このプロジェクトはULURP申請を含む複数の機関の承認を得ており、建物はエンタープライズ・グリーン・コミュニティの基準に従った持続可能な設計手法を取り入れている。ザ・ガーネットは2021年3月にオープンしている。

シェイクスピア・ゴードン・ヴラド建築事務所(SGVA)

ニューヨークを拠点とする認定女性所有企業(WBE)であるSGVAは、さまざまなクライアントやプロジェクトタイプのあらゆる規模の設計課題に対して、独創的で思慮深いソリューションを提供している。エイミー・シェイクスピア、マーク・ゴードン、ニコール・ヴラド・トーレスによって2016年に設立。
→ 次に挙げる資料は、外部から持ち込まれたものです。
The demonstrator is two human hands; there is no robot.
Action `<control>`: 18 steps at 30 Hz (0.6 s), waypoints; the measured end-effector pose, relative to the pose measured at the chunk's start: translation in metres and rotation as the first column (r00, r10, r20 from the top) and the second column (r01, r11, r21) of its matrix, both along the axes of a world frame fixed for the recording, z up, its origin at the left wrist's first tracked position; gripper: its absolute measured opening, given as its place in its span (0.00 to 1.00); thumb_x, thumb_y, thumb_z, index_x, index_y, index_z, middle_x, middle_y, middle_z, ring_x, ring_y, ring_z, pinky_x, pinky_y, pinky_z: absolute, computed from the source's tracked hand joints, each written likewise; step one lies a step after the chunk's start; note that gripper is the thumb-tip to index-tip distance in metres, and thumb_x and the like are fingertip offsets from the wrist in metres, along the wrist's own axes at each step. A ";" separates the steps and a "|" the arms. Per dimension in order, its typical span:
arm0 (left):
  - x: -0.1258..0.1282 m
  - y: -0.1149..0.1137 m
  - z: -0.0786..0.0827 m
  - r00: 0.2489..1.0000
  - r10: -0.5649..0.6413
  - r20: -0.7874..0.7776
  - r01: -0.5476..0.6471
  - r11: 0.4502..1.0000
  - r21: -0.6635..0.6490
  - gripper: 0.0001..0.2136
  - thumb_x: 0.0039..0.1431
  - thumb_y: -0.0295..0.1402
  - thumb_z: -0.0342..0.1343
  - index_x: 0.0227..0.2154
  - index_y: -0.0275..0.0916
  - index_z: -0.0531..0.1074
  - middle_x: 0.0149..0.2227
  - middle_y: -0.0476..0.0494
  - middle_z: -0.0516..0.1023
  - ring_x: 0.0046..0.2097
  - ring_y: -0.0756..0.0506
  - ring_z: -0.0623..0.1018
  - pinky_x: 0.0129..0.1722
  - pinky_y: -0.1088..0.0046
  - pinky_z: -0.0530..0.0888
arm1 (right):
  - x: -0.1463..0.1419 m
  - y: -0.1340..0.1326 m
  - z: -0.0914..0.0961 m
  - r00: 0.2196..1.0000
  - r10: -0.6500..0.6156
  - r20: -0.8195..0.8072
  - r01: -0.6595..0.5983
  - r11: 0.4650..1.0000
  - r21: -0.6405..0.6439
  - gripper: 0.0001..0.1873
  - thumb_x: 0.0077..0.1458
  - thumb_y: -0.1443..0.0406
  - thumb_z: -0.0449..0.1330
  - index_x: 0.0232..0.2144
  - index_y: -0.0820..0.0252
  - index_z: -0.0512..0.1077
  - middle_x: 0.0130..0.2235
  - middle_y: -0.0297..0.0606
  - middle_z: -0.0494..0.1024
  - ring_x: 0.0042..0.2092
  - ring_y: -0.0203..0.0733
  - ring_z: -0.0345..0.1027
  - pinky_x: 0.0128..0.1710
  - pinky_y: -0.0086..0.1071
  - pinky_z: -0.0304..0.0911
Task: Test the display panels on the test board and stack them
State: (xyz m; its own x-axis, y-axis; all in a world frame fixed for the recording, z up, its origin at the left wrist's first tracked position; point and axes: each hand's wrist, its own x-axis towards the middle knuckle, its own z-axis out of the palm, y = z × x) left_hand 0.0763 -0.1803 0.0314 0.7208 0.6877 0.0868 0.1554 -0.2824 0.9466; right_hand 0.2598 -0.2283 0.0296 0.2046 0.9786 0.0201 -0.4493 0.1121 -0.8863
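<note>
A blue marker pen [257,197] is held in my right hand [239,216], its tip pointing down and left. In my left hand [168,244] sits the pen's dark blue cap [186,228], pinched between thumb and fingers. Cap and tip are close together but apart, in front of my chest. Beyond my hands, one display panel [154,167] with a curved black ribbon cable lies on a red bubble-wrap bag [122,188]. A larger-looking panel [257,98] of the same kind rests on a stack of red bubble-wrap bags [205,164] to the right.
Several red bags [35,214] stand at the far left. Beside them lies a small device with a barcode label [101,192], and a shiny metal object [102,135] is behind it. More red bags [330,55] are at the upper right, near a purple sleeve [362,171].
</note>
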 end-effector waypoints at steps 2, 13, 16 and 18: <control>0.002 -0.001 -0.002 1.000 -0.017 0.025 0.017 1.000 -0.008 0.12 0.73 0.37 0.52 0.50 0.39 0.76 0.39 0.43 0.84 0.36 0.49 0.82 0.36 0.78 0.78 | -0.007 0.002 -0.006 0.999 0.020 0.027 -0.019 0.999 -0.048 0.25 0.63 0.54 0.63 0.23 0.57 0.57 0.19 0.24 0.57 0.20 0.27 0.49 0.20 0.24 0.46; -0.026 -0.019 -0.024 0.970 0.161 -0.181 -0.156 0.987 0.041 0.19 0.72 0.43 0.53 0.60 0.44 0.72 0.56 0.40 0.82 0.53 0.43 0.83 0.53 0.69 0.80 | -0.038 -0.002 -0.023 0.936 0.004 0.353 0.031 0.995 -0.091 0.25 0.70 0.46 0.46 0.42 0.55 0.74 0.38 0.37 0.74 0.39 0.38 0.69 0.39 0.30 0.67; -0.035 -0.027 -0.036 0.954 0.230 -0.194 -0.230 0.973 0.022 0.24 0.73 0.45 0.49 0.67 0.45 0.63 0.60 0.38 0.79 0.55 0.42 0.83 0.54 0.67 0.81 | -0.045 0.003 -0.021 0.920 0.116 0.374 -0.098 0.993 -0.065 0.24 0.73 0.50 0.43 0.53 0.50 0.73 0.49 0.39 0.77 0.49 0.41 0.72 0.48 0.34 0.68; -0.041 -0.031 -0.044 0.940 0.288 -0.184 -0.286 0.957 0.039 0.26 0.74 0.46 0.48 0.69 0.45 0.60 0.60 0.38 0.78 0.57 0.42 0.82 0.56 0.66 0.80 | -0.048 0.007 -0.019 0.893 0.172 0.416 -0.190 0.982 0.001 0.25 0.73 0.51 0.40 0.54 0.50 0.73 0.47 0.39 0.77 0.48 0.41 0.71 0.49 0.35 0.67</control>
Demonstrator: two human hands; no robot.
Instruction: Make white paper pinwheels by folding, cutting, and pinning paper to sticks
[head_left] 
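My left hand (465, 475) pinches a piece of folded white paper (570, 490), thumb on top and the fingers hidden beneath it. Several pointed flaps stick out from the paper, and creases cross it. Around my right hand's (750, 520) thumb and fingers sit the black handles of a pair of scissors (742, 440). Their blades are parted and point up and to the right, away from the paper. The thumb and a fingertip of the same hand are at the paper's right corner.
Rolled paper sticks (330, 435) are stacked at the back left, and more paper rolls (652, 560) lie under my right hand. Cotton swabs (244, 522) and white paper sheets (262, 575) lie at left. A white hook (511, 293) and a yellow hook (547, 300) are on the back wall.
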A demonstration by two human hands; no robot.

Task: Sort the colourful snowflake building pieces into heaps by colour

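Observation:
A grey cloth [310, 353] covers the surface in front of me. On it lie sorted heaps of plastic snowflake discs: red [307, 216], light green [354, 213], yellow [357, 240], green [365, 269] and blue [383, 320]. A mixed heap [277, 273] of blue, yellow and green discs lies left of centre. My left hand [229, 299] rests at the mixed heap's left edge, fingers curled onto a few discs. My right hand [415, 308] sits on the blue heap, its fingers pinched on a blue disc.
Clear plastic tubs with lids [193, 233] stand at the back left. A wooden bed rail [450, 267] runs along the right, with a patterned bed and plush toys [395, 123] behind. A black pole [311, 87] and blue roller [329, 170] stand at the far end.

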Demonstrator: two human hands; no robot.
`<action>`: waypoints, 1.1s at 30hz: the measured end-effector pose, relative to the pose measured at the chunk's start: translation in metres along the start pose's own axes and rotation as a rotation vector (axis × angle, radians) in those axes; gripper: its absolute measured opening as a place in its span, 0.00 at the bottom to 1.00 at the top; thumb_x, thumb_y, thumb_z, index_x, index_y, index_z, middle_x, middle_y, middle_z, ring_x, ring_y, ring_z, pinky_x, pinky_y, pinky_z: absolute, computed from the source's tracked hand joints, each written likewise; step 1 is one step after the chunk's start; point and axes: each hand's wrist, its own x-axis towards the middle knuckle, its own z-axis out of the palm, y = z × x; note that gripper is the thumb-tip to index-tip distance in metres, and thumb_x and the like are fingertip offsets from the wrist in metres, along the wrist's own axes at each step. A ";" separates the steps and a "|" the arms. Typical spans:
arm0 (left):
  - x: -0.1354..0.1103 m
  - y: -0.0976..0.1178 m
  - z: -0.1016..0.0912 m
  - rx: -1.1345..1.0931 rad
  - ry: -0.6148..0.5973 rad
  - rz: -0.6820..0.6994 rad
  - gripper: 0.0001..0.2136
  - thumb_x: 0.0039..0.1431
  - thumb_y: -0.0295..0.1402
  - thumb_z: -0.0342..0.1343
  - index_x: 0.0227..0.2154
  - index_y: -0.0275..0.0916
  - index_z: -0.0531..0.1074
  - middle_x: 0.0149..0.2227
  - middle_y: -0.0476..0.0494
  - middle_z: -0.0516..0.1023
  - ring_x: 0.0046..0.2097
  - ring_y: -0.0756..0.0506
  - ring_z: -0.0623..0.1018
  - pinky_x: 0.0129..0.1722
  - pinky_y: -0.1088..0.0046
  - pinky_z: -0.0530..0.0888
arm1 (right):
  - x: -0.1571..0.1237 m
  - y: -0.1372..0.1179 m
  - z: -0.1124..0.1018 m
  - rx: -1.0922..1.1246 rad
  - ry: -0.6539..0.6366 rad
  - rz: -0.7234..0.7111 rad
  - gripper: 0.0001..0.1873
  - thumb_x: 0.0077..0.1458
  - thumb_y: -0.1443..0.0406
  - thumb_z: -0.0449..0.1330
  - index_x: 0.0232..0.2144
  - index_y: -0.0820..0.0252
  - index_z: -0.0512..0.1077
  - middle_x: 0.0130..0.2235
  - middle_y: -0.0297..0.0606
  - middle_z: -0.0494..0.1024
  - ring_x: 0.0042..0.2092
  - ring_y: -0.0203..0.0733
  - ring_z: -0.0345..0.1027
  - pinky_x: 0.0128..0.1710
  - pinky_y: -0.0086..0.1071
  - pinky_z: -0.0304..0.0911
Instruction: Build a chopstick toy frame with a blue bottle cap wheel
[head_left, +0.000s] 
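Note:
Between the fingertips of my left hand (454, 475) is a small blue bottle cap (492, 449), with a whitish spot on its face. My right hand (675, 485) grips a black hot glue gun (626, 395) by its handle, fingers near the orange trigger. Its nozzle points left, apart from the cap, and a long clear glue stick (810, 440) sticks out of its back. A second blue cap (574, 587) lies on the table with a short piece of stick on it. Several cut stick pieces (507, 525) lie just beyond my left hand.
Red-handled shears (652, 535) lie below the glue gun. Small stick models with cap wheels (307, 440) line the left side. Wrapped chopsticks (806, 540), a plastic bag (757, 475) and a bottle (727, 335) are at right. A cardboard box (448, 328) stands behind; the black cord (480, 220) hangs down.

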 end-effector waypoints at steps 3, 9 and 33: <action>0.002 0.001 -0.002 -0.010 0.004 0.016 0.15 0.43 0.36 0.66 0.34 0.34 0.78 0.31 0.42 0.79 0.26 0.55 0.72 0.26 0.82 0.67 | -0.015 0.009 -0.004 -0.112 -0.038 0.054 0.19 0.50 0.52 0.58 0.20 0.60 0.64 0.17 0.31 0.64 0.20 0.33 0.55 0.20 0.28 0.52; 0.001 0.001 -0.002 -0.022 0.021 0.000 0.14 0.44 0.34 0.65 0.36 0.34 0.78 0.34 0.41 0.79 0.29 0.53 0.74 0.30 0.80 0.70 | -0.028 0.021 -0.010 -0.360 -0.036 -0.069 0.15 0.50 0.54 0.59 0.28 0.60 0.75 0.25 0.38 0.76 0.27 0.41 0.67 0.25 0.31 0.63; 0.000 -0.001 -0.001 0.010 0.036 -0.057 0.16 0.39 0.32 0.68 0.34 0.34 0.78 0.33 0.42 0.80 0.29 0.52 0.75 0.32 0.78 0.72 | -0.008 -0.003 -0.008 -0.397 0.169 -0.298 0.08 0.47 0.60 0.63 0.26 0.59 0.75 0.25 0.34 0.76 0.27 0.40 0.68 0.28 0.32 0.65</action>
2003年にエイミーが確立したレッドトップ・アーキテクツの基本原則を基盤としている。卓越したデザイン、都市の建築環境の改善へのコミットメント、クライアントへの献身的なサービスを重視している。

SGVAは、手ごろな価格の住宅、オフィス、診療所、大学施設や研究所、住宅開発、個人住宅などを設計・建設してきた。SGVAのプロジェクトには、フィージビリティ・スタディ(実現可能性調査)、建物の一部または全部の改修、あらゆる規模での新築一戸建て建設が含まれる。